Yang Kai terkekeh, “Terima kasih banyak atas kebaikanmu, Senior Wei. Aku sepenuhnya menyadari situasiku, jadi bisa dimengerti bahwa pemimpinmu telah menolak ide tersebut. Bahkan jika dia setuju, aku tidak bisa mengikutimu ke Provinsi Bulan Besar karena aku tidak bisa meninggalkan Penginapan Pertama atau aku akan dicabik-cabik. Masih ada kesempatan bagiku untuk bertahan hidup jika aku tinggal di sini.”
Tao Rong Fang berkata, “Kau benar, tapi kau tidak bisa tinggal di penginapan ini selamanya. Apa rencanamu?”
Yang Kai menyipitkan matanya dan termenung sejenak, lalu menggelengkan kepalanya, “Aku akan lihat bagaimana perkembangannya. Aku belum punya rencana apa pun sekarang.”
“Hai!” Wei Que mendesah, “Kau terlalu gegabah. Mengapa kau memutuskan untuk merebut bangkai Gagak Emas saat itu?”
Konon, manusia mati demi kekayaan sama seperti burung mati demi makanan. Apa yang dilakukan Yang Kai di Istana Ilahi Gagak Emas tidak berbeda dengan menggali kuburnya sendiri. Tanpa Penginapan Pertama, dia pasti sudah mati sejak lama.
Yang Kai yang malu menjawab, “Aku tidak punya banyak waktu untuk memikirkannya. Aku hanya melakukannya secara impulsif, dan tidak ada gunanya membicarakan alasannya sekarang.” Dia melambaikan tangannya karena tidak ingin membahas topik ini lebih lanjut.
Melihat itu, Wei Que memutuskan untuk mengganti topik, “Kami akan segera meninggalkan Penginapan Pertama dan kembali ke Provinsi Bulan Agung. Apakah ada yang bisa kami bantu?”
Setelah berpikir sejenak, Yang Kai berkata, “Memang ada satu hal yang perlu kalian bantu.”
“Sebutkan saja,” jawab Wei Que.
Yang Kai berkata, “Aku, Fang Tua, Dié You, dan Ah Sun melarikan diri dari Negeri Tujuh Keajaiban dan mengalami banyak kesulitan. Sekarang Ah Sun telah diterima sebagai Murid oleh Senior Tao, aku tidak perlu khawatir lagi tentangnya. Namun, Fang Tua dan Dié You tidak punya tempat lain untuk pergi. Mengingat situasiku, mereka seharusnya tidak ada hubungannya denganku lagi, jadi aku harap kau akan menerima mereka ke dalam pasukanmu agar mereka memiliki tempat tinggal dan berkembang.”

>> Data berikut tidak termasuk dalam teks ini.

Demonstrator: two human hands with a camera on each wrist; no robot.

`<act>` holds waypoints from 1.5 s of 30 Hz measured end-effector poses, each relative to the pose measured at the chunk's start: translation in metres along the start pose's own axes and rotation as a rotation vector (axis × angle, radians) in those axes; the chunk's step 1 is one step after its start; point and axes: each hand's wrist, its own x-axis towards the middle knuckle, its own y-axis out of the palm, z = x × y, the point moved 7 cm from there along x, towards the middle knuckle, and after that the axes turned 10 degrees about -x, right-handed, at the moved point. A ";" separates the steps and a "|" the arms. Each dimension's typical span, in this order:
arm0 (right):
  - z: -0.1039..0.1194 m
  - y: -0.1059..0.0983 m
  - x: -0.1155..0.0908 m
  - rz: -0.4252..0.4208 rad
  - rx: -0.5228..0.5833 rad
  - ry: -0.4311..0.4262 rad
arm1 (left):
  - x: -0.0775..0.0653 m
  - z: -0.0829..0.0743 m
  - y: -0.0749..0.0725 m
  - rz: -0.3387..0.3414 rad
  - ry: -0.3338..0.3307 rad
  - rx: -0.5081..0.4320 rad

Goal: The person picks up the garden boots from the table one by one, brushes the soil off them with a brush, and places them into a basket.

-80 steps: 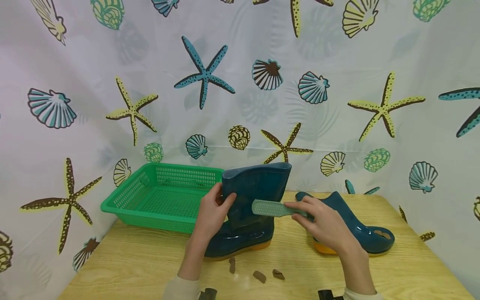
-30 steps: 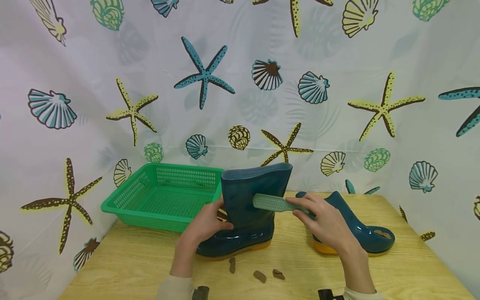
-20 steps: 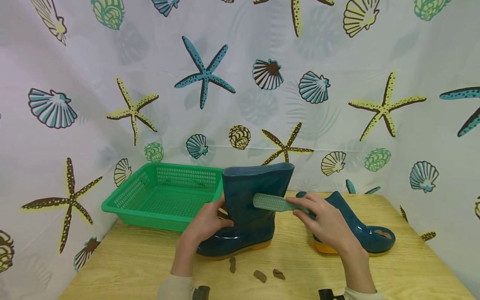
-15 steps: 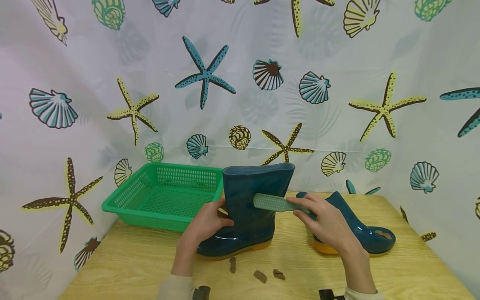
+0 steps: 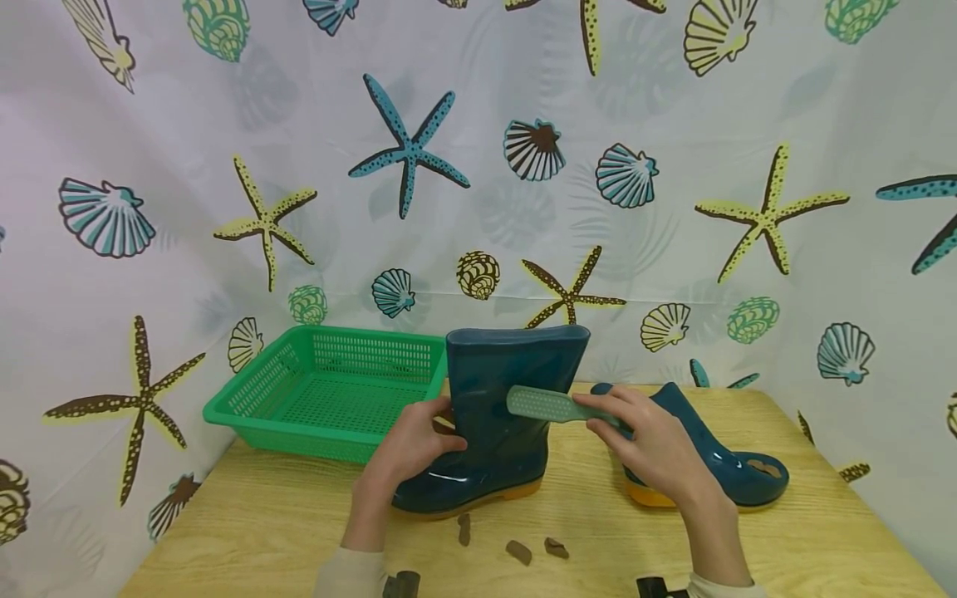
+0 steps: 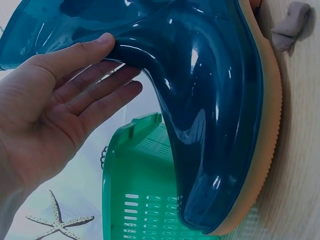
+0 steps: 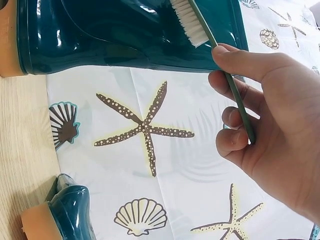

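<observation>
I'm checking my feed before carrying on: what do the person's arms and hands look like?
The left hand and right hand are bare, with no gloves or rings visible. The left sleeve and right sleeve are plain cream. A small black device shows beside the left sleeve, and another black device beside the right.

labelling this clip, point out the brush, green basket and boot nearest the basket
Brush [image 5: 542,404]: head view, back of bristle end
Green basket [image 5: 306,442]: head view, front wall
Boot nearest the basket [image 5: 495,425]: head view, lower shaft
</observation>
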 end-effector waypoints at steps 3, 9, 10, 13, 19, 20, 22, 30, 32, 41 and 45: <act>0.000 -0.001 0.000 -0.006 -0.005 -0.001 | 0.000 -0.001 0.000 -0.016 -0.012 -0.003; 0.000 -0.004 -0.001 -0.030 -0.013 -0.009 | -0.001 -0.004 0.001 -0.037 -0.013 0.007; 0.000 -0.004 -0.001 -0.034 -0.014 -0.012 | -0.002 -0.005 0.001 -0.037 -0.013 0.002; 0.001 -0.005 -0.001 -0.041 -0.015 -0.018 | -0.003 -0.005 0.002 -0.032 -0.029 -0.024; 0.001 -0.007 -0.001 -0.050 -0.020 -0.024 | -0.006 -0.008 0.003 -0.005 -0.058 -0.068; 0.000 -0.007 -0.001 -0.054 -0.020 -0.024 | -0.006 -0.010 0.004 0.000 -0.057 -0.075; 0.000 -0.009 -0.002 -0.064 -0.021 -0.022 | -0.007 -0.013 0.005 0.013 -0.056 -0.090; -0.003 -0.013 -0.002 -0.112 -0.001 -0.034 | -0.010 -0.025 0.009 0.051 -0.056 -0.148; -0.003 -0.014 -0.003 -0.124 0.009 -0.043 | -0.011 -0.027 0.009 0.052 -0.056 -0.153; 0.007 -0.025 -0.002 -0.227 0.133 -0.165 | -0.020 -0.046 -0.004 -0.041 -0.012 -0.175; 0.009 -0.025 -0.002 -0.225 0.143 -0.191 | -0.024 -0.056 -0.010 -0.101 0.001 -0.166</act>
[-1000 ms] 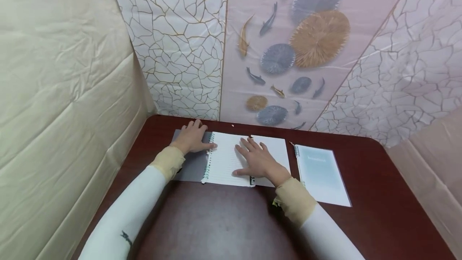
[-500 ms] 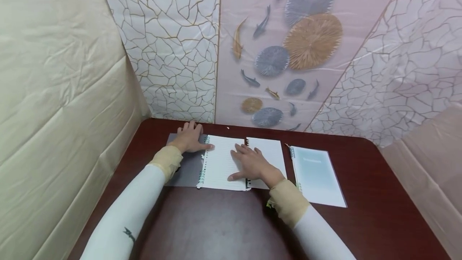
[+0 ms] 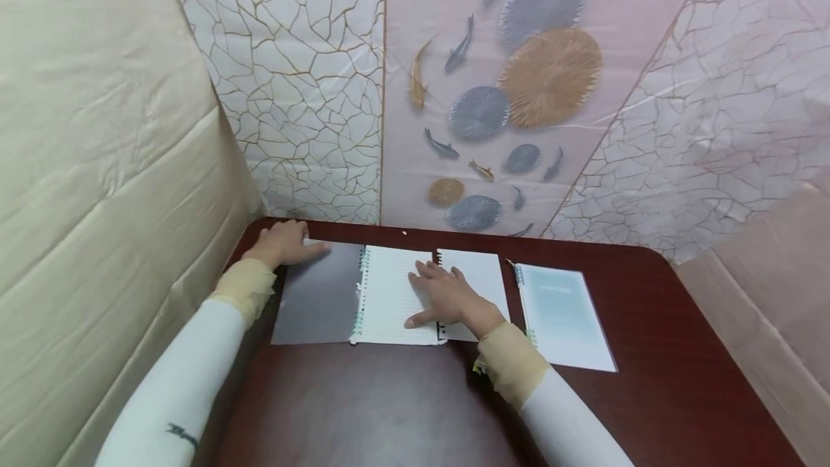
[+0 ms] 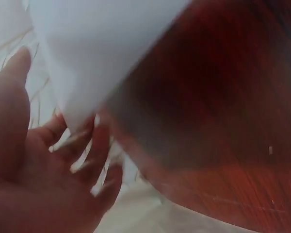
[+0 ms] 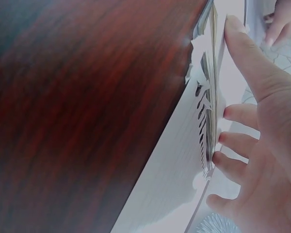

Wei Que menjawab, “Bahkan jika kau tidak menyebutkannya, kami tetap akan melakukannya. Jangan khawatir. Kami akan membawa Fang Bi Qi dan Dié You kembali ke Provinsi Bulan Besar dan merawat mereka. Selama Wei ini masih hidup, aku tidak akan membiarkan siapa pun menindas mereka.”
“Terima kasih banyak, Senior.”
Wei Que yang malu melambaikan tangannya, “Jangan berterima kasih padaku. Kalau tidak, aku akan terlalu malu untuk menghadapimu.”
“Bagaimana denganmu?” Tao Rong Fang bertanya, “Apakah ada yang bisa kami bantu?”
Yang Kai menggelengkan kepalanya karena mereka benar-benar tidak dapat membantunya menyelesaikan masalah yang dihadapinya. Sekarang setelah Fang Tua dan Dié You akhirnya memiliki tempat tinggal, setidaknya dia bisa merasa tenang tentang masalah itu.
Setelah menghela napas, Wei Que mengeluarkan Cincin Ruang Angkasa dan meletakkannya di depan Yang Kai, “Ini hanya hadiah kecil dariku, jadi tolong jangan menolaknya. Lagipula kau butuh uang untuk tinggal di Penginapan Pertama.”
Setelah mempertimbangkannya sejenak, Yang Kai memutuskan untuk menyimpan cincin itu. Wei Que adalah pria yang jujur, jadi dia hanya akan mempersulitnya jika dia menolaknya.
Mereka melanjutkan obrolan sebentar sebelum keduanya bangkit dari kursi. Sebelum pergi, Wei Que berkata, “Apakah kau ingin bertemu Fang Bi Qi dan yang lainnya? Setelah kalian semua berpisah kali ini, kalian tidak akan bisa bertemu lagi untuk waktu yang lama.”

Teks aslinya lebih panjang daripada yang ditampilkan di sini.